D.8 Information on Placebo
D.8 Placebo: 1
D.8.1	Is a Placebo used in this Trial?	Yes
D.8.3	Pharmaceutical form of the placebo	Concentrate for solution for infusion
D.8.4	Route of administration of the placebo	Intravenous use

E. General Information on the Trial

E.1 Medical condition or disease under investigation

E.1.1

Medical condition(s) being investigated

Late-onset Ornithine transcarbamylase (OTC) deficiency

Deficiencia de ornitina transcarbamilasa (OTC) de comienzo tardío

E.1.1.1

Medical condition in easily understood language

Inherited disorder causing accumulation of ammonia

Trastorno hereditario que da lugar a la acumulación de amoniaco

E.1.1.2

Therapeutic area

Diseases [C] - Congenital, Hereditary, and Neonatal Diseases and Abnormalities [C16]

MedDRA Classification

E.1.2 Medical condition or disease under investigation

E.1.2	Version	20.0
E.1.2	Level	LLT
E.1.2	Classification code	10071107
E.1.2	Term	Ornithine transcarbamylase deficiency
E.1.2	System Organ Class	100000004850

E.1.3

Condition being studied is a rare disease

Yes

E.2 Objective of the trial

E.2.1

Main objective of the trial

To evaluate the efficacy of DTX301 on the improvement of OTC function by maintaining safe plasma ammonia levels

Evaluar la eficacia de DTX301 en cuanto a la mejora de la función de la OTC mediante el mantenimiento de unas concentraciones plasmáticas seguras de amoníaco

E.2.2

Secondary objectives of the trial

- To evaluate the effect of DTX301 on ureagenesis
- To evaluate the effect of DTX301 on the Hyperammonemia Indicator Questionnaire (HI-Q)
- To evaluate the effect of DTX301 on executive and verbal function (Cogstate Cognitive Assessment)
- To evaluate the effect of DTX301 on occurrence of HACs
- To evaluate the effect of DTX301 on plasma ammonia over time
- To evaluate the safety of DTX301
- To describe the immune response to OTC protein (anti-OTC antibodies)

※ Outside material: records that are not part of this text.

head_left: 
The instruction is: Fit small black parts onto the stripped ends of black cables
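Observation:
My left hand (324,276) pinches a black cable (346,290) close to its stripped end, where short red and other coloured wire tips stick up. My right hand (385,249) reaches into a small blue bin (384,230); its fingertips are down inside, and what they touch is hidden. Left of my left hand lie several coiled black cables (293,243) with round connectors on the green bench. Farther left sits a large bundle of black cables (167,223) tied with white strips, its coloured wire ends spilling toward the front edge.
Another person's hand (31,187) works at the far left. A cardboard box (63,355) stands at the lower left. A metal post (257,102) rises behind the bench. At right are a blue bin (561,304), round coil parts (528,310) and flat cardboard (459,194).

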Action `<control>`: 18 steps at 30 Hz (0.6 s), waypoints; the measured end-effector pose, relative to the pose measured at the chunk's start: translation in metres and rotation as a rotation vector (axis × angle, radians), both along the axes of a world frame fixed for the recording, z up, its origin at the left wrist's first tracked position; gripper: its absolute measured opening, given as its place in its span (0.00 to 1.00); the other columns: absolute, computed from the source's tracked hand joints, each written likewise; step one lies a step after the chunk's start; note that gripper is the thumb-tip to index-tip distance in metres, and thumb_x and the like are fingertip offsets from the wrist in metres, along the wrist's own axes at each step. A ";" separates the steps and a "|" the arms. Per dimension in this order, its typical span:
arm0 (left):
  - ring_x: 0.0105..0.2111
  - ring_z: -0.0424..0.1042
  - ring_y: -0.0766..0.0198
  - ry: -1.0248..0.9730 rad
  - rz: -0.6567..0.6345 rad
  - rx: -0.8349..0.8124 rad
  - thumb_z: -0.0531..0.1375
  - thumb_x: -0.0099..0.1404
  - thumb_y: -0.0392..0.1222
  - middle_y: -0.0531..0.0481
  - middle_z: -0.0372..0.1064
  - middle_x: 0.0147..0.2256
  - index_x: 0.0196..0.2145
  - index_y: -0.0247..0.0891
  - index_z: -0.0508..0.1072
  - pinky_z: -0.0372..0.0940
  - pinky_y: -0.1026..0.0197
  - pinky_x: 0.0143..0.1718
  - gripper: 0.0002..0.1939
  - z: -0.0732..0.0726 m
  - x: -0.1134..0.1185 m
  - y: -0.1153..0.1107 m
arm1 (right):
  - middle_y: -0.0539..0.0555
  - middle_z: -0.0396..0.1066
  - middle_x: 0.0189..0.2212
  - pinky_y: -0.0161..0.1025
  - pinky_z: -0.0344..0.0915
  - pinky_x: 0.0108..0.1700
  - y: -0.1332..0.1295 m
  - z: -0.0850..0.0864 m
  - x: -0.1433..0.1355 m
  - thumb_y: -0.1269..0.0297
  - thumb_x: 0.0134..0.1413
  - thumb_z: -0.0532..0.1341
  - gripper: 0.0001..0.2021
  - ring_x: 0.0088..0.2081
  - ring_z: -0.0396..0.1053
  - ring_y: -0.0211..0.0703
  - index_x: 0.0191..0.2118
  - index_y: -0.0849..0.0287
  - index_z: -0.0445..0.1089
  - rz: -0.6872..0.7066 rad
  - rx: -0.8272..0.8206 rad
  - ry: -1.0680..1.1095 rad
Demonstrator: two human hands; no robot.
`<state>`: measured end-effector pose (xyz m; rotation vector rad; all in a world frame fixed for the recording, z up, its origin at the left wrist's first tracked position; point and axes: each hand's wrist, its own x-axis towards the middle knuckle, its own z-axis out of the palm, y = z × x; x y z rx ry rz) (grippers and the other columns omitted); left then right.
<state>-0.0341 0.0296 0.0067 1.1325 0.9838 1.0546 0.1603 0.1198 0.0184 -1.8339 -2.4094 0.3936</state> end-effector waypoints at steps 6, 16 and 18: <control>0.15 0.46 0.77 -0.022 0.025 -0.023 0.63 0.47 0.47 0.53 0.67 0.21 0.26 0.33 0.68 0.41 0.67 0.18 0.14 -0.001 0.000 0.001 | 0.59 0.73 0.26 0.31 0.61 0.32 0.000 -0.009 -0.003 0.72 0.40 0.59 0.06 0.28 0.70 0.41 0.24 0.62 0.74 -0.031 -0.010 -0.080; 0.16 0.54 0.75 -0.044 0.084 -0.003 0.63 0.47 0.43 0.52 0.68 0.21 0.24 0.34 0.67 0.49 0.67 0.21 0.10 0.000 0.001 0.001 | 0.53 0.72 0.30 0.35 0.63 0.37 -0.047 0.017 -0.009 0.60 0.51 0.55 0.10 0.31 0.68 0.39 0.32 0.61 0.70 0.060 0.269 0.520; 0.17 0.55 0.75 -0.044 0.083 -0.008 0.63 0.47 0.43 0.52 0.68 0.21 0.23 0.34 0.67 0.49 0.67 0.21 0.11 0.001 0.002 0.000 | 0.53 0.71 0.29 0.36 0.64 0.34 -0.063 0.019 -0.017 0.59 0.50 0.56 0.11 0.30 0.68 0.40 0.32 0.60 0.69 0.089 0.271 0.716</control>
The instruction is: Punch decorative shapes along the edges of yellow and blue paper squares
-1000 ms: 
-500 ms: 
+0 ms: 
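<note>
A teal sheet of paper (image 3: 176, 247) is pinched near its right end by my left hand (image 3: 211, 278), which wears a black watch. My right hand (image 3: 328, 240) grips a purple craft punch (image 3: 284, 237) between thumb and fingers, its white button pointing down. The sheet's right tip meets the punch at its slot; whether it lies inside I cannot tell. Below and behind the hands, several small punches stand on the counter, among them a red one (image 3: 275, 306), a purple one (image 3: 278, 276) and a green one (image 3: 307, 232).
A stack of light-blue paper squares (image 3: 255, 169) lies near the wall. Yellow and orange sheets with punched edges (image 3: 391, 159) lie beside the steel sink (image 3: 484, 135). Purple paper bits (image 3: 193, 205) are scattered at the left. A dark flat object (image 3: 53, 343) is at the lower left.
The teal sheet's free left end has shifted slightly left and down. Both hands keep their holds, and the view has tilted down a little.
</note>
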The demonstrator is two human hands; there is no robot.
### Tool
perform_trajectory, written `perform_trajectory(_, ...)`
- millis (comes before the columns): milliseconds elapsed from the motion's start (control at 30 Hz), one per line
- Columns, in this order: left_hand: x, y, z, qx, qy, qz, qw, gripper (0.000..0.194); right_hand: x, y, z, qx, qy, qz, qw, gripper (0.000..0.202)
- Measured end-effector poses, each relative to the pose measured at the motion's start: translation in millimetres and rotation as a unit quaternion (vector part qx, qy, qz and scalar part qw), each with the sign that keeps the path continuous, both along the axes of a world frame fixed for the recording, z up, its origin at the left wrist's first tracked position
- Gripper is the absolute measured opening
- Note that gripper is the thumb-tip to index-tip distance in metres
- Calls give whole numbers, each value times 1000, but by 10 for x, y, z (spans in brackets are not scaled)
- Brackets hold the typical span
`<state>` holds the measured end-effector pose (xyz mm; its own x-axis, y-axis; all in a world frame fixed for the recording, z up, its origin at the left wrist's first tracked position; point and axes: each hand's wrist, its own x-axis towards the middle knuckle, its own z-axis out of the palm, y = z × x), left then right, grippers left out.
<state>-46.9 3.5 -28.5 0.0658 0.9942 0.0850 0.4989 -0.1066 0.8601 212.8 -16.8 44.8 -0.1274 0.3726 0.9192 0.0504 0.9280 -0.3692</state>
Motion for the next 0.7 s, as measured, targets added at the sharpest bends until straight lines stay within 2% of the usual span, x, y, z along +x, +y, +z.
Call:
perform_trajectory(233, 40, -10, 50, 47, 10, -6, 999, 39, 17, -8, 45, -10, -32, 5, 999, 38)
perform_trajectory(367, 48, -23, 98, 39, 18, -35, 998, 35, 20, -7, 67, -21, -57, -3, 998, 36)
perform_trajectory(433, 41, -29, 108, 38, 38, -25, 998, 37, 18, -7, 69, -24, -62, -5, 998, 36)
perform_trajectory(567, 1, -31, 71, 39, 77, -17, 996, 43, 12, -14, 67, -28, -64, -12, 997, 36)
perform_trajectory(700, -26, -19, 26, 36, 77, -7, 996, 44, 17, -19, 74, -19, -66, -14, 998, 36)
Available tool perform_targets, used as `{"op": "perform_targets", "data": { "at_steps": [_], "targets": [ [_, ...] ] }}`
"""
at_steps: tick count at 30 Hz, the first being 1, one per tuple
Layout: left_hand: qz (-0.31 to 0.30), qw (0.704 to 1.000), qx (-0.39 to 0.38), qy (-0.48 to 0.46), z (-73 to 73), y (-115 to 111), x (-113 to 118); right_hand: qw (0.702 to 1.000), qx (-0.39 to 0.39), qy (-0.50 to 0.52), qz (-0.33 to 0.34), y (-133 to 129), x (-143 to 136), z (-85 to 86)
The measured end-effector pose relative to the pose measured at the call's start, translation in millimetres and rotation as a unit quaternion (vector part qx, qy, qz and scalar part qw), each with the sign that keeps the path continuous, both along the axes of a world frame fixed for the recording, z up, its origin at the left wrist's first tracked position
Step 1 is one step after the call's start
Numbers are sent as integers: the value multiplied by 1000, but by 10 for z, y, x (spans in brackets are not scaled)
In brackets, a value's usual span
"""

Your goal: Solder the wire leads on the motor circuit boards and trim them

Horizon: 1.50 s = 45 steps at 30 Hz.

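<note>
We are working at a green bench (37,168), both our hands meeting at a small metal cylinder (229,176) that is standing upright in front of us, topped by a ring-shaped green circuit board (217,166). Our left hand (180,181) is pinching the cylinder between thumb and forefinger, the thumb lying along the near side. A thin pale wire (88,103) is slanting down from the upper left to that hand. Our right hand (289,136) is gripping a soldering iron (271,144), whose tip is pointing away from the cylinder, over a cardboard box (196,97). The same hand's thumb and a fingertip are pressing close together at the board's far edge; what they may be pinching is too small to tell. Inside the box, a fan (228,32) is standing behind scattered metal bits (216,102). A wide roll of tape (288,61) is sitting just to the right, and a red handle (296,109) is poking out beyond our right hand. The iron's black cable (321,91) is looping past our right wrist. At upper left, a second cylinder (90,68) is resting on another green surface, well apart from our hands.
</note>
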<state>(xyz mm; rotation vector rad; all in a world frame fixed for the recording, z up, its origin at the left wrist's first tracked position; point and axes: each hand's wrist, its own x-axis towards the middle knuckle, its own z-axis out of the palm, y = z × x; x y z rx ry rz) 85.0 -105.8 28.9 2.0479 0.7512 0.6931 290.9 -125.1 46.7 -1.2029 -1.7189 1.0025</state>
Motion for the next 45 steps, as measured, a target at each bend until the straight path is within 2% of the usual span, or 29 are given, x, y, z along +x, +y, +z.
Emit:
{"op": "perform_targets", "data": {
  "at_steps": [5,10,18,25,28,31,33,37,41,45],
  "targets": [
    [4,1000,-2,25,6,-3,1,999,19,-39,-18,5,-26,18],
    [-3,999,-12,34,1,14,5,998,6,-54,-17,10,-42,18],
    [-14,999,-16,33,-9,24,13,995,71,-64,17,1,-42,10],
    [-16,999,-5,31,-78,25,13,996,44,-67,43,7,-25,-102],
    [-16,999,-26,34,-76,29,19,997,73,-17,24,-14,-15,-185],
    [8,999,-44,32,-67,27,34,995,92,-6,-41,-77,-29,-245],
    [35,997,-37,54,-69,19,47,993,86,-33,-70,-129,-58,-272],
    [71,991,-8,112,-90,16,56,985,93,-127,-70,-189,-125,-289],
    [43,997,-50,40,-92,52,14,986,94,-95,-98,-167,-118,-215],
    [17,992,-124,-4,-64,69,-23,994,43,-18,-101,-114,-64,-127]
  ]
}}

- Evaluar el efecto de DTX301 en la ureagénesis
- Evaluar el efecto de DTX301 sobre la puntuación del cuestionario indicador de hiperamoniemia (HI-Q)
- Evaluar el efecto de DTX301 sobre la función ejecutiva y verbal (evaluación cognitiva Cogstate)
- Evaluar el efecto de DTX301 sobre la aparición de CHA
- Evaluar el efecto de DTX301 sobre el amoníaco plasmático a lo largo del tiempo
- Evaluar la seguridad de DTX301
- Describir la respuesta inmunitaria a la proteína OTC (anticuerpos anti-OTC)

E.2.3

Trial contains a sub-study

E.3

Principal inclusion criteria

Eligible individuals must meet all of the following criteria:
1. Male or female patient 12 years of age or older at the time of signed informed consent.
2. Provide informed consent after the nature of the study has been explained, and prior to any research-related procedures. If a minor, willing and able (if possible) to provide assent and have a legally authorized representative provide informed consent after the nature of the study has been explained, and prior to any research-related procedures.
3. Confirmed clinical diagnosis of late-onset OTC deficiency with documentation via enzymatic, biochemical, or molecular testing.
4. Documented history of ≥ 1 symptomatic hyperammonemia episode with ammonia level ≥ 100 μmol/L for confirmation of clinical disease.
5. Subject is free from symptomatic hyperammonemia and has not required emergent active intervention for hyperammonemia within 4 weeks before screening/baseline.
6. Plasma spot ammonia level on Day 1 (predose) is ≤ 200 μmol/L. If the Day 1 (predose) ammonia level is inconsistent with the patient’s clinical status, the ammonia level may be repeated to ensure accurate results.
7. Plasma 24-hour ammonia (AUC0-24) is ≤ 4800 μmol*h/L at screening. If the ammonia AUC0-24 is inconsistent with the patient’s clinical status, the assessment may be repeated to ensure accurate results.
8. If on ongoing daily ammonia scavenger therapy, must be at stable daily dose(s) for ≥ 4 weeks prior to screening.
9. If on a protein-restricted diet, must be on a stable protein-restricted diet as evidenced by a stable amount of total protein intake (ie, daily protein intake in grams per day does not vary more than 20%) for ≥ 4 weeks prior to screening.
10. Willing and able to comply with study procedures and requirements, including periodic inpatient hospitalizations, frequent blood and urine collections, blood collections over a 24-hour period, questionnaires, cognitive assessments, and subject/caregiver reported outcomes. If a minor, must have a caregiver(s) willing and able to assist in all applicable study requirements.
11. From the time written informed consent is provided through Week 128, females of childbearing potential and fertile males must consent to use highly effective contraception as defined by the United States Food and Drug Administration (FDA) and Clinical Trial Facilitation Coordination Group (CTFG) Recommendations Related to Contraception and Pregnancy in Clinical Trials. If female, agree not to become pregnant. If male, agree not father a child or donate sperm.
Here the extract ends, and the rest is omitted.